Where were the copy editors at the Washington Times?

Where Are the Copy Editors?

The newspaper business is going through cataclysmic changes. Readership is down, advertising revenues are down, newsstand sales are down. More people are getting their news from television and the Internet.

As a consequence, newsroom staffs are shrinking. The Washington Post, for instance, recently made a major buy-out offer to its employees, which led to many veteran reporters and editors choosing early retirement. The Post's longtime, low-key executive editor, Leonard Downie, has announced his own retirement, and the newspaper has a new publisher, Katharine Weymouth.

Similar -- and sometimes more drastic -- changes are taking place at other major newspapers, including the Chicago Tribune, Los Angeles Times, and New York Times.

As these seismic shifts are being felt, old-fashioned copy editing is falling through the cracks. I am finding more, and more frequent, errors in the daily newspaper than ever before -- errors that normally would be caught before publication by competent and sharp-eyed copy editors and proofreaders.

Don't get me wrong: There are few more admirable miracles than the production of a major daily newspaper. Even before -- or perhaps especially before -- the advent of the 24-hour news cycle, the idea that an event could occur at noon, be discovered at 1:00 p.m., a reporter dispatched at 1:30, and a story and analysis written, edited, typeset, and printed by midnight for the early editions the next day is practically unfathomable.

Instantaneous communication -- with any blogger (myself included) able to post audio, video, photographs, and text within minutes after an event and letting the whole world know about it -- has jaundiced our opinions on the press.
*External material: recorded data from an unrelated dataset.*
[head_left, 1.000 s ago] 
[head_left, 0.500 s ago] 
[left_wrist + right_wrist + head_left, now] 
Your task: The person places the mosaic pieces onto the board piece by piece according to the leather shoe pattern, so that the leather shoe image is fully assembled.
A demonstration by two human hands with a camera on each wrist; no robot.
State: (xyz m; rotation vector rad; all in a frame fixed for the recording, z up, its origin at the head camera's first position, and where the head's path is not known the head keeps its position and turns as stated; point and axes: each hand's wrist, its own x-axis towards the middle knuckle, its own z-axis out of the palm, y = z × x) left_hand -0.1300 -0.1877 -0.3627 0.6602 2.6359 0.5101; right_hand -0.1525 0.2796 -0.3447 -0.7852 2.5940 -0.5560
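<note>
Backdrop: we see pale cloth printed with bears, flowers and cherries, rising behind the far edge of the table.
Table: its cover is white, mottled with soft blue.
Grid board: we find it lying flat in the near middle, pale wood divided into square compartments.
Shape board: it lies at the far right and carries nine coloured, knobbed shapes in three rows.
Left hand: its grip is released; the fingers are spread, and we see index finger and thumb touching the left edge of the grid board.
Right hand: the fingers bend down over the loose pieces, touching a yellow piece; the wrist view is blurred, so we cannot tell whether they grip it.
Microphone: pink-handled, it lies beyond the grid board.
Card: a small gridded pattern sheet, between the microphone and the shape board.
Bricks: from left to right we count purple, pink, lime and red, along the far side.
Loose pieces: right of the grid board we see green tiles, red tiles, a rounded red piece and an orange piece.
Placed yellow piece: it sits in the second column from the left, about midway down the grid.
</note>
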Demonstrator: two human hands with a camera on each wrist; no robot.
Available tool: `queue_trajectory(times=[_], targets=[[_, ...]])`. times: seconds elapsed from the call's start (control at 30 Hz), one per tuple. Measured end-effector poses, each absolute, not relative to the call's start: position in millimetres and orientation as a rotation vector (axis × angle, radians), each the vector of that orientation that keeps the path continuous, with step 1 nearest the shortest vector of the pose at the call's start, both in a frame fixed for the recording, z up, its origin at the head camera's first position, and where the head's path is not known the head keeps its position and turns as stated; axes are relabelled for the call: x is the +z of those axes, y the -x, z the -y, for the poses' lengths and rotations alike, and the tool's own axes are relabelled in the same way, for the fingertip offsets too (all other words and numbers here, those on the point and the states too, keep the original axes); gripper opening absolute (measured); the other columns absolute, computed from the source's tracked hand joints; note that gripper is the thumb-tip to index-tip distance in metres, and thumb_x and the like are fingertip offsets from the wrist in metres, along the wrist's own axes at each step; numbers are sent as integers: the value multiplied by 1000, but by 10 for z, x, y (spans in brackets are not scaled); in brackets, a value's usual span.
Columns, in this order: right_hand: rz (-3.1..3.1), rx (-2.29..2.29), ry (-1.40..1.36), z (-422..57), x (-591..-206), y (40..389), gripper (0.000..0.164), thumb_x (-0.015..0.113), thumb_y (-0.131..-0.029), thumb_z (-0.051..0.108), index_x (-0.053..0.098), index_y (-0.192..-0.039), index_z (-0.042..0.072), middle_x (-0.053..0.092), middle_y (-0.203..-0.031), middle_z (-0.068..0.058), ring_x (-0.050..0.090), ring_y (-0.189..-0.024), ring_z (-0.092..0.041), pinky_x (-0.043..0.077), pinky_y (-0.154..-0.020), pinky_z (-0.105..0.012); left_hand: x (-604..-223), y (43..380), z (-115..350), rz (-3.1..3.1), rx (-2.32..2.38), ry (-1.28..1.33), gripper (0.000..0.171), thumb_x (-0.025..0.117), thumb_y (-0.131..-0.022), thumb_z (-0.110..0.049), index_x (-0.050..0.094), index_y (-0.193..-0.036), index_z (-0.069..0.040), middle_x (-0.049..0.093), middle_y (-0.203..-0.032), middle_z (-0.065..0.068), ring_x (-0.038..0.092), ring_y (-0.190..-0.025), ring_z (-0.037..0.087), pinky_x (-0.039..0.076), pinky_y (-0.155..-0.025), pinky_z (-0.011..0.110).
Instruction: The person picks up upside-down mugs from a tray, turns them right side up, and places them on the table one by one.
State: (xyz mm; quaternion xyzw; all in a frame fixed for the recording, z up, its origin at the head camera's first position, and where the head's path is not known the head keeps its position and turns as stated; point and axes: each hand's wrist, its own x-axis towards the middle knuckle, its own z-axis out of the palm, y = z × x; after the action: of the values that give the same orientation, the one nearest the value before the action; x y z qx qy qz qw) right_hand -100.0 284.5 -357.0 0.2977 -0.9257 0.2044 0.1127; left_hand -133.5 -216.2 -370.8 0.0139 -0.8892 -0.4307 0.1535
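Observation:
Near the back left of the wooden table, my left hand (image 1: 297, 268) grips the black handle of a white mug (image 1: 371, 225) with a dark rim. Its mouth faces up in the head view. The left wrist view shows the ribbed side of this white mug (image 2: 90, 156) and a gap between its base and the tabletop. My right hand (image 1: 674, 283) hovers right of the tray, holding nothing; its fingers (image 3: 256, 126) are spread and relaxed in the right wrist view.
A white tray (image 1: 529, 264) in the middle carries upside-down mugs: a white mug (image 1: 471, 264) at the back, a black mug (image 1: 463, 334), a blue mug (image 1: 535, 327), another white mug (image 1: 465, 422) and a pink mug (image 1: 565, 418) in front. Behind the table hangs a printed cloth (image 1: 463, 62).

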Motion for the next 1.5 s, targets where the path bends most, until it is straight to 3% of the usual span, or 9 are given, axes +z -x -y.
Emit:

Reporters and editors deserve a great deal more respect than they often get.

But ...

In my other blog, Rick Sincere News and Thoughts, an eclectic mix of political and cultural commentary that has been on the web since December 2004, I every once in a while pick up on a disjointed word choice or odd sentence that does not, to be kind, serve its author well.

Sometimes I have found factual errors that should never have seen print. (For example, see my blogpost on historian Andrew Trees, who seems unaware that the Twenty-Seventh Amendment to the U.S. Constitution was ratified 16 years ago.)

As these items come more frequently to my attention, I want to point them out and ask, "Where are the copy editors?"

Sometimes these items are unintentionally (I hope) funny; sometimes they are embarrassing; sometimes they are just sad. But they need to be identified and corrected.

I have started this narrowly-focused blog to bring these errors, mistakes, and howlers to the surface. I don't intend to be picayunish. I won't, as a rule, wag my finger at simple typos (typographical errors). But wrong word choice, badly constructed sentences, and errors of fact are fair game.

I'm also interested in opening up a dialogue on the question of copy editing. Is it an art or a craft? Is it a lost art, or a lost craft? Is it still necessary in the Internet Age? (I obviously think it is.)

I learned to edit at the feet (metaphorically speaking) of Ernest W. Lefever and Carol Griffith at the Ethics and Public Policy Center in the early 1980s. They not only taught me the skills involved in working with a manuscript, but also instilled in me high standards for what constitutes acceptable grammar, punctuation, and syntax. Those standards animate what will follow in this blog.

I don't intend to have any particular targets here. I suspect that the Washington Post, Washington Times, and Charlottesville Daily Progress will be the most frequently cited, simply because those are the newspapers I read in their print editions. Other publications may meet my gaze, but only if I run across an item on their web sites. I may also bring to my readers' attention the comments of others in the same vein.